Significant Purchasing Power Right Throughout the Great Depression

Nominal wages records show that the average weekly wage in Australia ranged from £4 to £5 per week between 1927 and 1933. The total purchasing power of this pair of notes therefore equates to at least a month, if not five weeks. In current terms (late 2017), that equates to between $6,000 and $7,500. Very, very few families indeed would have had the wealth required to preserve that sum of money in ready cash during a time of unparalleled hardship, a time when unemployment exceeded 32%, and many families lost their homes as a result.

Amazing Paper Texture When Compared to Notes Issued More Recently

The first thing a collector notices when they first handle a Gold Bearing ten pound note is the texture of the paper - it is far different to notes printed in more recent years.

This difference is technically explained by the different Mean Double Fold (MDF) rating they have. Gold Bearing notes were printed on paper with a 1,500 MDF rating, whereas Australian notes printed from 1933 onwards had a 2,500 MDF rating, while our paper decimal notes had a 3,150 MDF rating. These technical figures at least show that the Gold Bearing notes were half as strong as our decimal notes. Paradoxically, that weakness doesn't seem evident when you handle a Gold Bearing note in premium grade however - they exhibit  a strength and firmness to them that belies their technical rating.
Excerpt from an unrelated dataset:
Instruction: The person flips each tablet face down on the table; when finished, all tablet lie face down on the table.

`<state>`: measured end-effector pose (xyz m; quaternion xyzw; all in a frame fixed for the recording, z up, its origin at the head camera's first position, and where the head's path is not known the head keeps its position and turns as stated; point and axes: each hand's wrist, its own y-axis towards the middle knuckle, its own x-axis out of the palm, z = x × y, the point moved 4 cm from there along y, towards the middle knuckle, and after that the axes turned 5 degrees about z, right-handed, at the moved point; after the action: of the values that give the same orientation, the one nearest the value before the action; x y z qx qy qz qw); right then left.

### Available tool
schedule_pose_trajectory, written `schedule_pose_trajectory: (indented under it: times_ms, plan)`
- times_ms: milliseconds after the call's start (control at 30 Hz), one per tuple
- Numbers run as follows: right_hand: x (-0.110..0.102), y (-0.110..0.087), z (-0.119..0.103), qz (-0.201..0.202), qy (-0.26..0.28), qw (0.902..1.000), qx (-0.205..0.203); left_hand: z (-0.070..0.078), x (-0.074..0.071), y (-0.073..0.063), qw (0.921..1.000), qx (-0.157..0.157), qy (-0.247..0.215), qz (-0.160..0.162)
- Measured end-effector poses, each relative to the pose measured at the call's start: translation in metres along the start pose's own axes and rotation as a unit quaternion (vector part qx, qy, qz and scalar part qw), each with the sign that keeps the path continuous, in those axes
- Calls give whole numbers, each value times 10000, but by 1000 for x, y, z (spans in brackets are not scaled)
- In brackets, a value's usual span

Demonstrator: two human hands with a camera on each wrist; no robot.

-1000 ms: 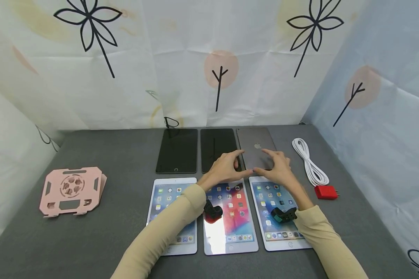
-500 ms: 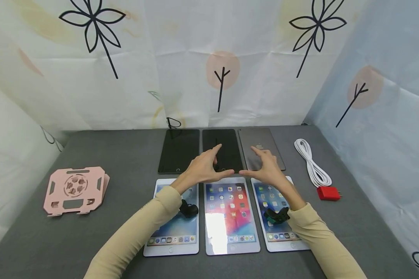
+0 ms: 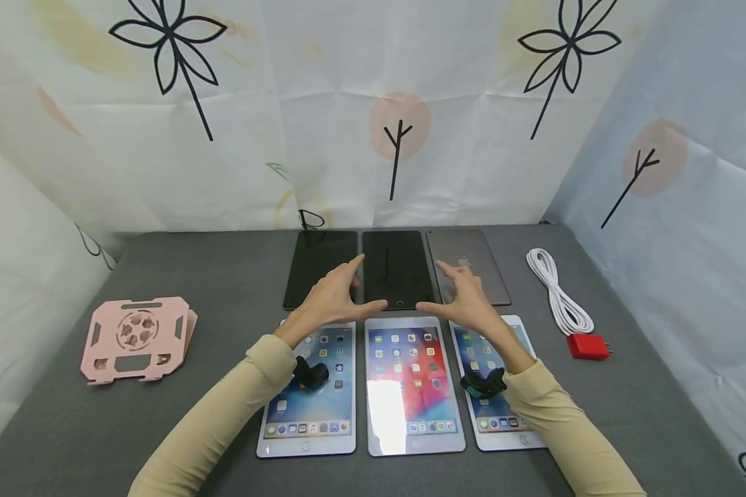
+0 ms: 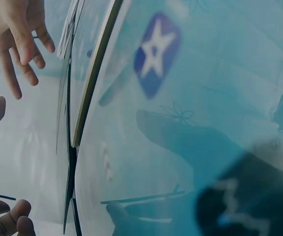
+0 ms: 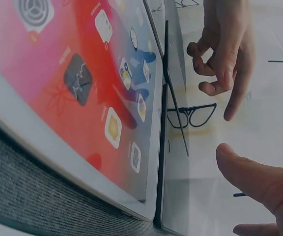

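Note:
My left hand [image 3: 329, 297] hovers over the gap between the front left tablet [image 3: 338, 355] and the back left black tablet [image 3: 311, 266]. My right hand [image 3: 469, 297] is above the grey tablet [image 3: 466, 252], which lies back-up with an apple logo, and the lit front right tablet [image 3: 485, 352]. Each hand has thumb and forefinger spread apart, facing the other, and holds nothing. Between them lie the middle black tablet [image 3: 396, 269] and the lit front middle tablet [image 3: 413, 386], its screen red and blue. In the right wrist view, the right thumb [image 5: 249, 169] is extended.
A pink folding stand [image 3: 138, 338] lies at the left on the grey tabletop [image 3: 224, 276]. At the right are a coiled white cable [image 3: 557, 290] and a red charger plug [image 3: 588, 346]. A white patterned curtain [image 3: 323, 124] closes off the back and sides.
Both hands have moved left and drawn apart, the left hand farther, from over the grey tablet's left edge to either side of the middle black tablet. The tablets lie as before.

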<state>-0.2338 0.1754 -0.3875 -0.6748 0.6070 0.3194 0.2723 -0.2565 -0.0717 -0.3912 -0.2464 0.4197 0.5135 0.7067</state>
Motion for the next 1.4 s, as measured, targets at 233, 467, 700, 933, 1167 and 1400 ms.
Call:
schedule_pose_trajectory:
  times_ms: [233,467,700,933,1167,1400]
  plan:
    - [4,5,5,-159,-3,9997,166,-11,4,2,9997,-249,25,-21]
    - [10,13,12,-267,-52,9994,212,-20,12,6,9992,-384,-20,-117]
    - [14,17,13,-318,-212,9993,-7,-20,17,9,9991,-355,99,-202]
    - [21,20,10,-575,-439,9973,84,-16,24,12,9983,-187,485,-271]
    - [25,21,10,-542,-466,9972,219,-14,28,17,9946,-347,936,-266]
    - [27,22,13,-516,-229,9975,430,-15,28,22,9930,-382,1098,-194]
The original broad weave in the paper of these notes lends a granular feel that is lost on lesser quality examples. Each retains plenty of snap, and all of the original simultan colours that are expected from the finest known notes of this type. These particular notes differ very slightly with respect to the grade allocated to them - a partial centre bend is evident in the first note in the pair.

Amazing Rarity As A Pair

A review of auction results over the past 4 decades shows that although an amazing run of 10 consecutive Ridddle Heathershaw £10 notes have come onto the market note by note over the years, very few of these historic notes have actually traded as pairs. We have seen just 4 other pairs offered for sale via auction.

These notes remain an incredible store of value that hark back to one of the most difficult economic periods in Australia's history.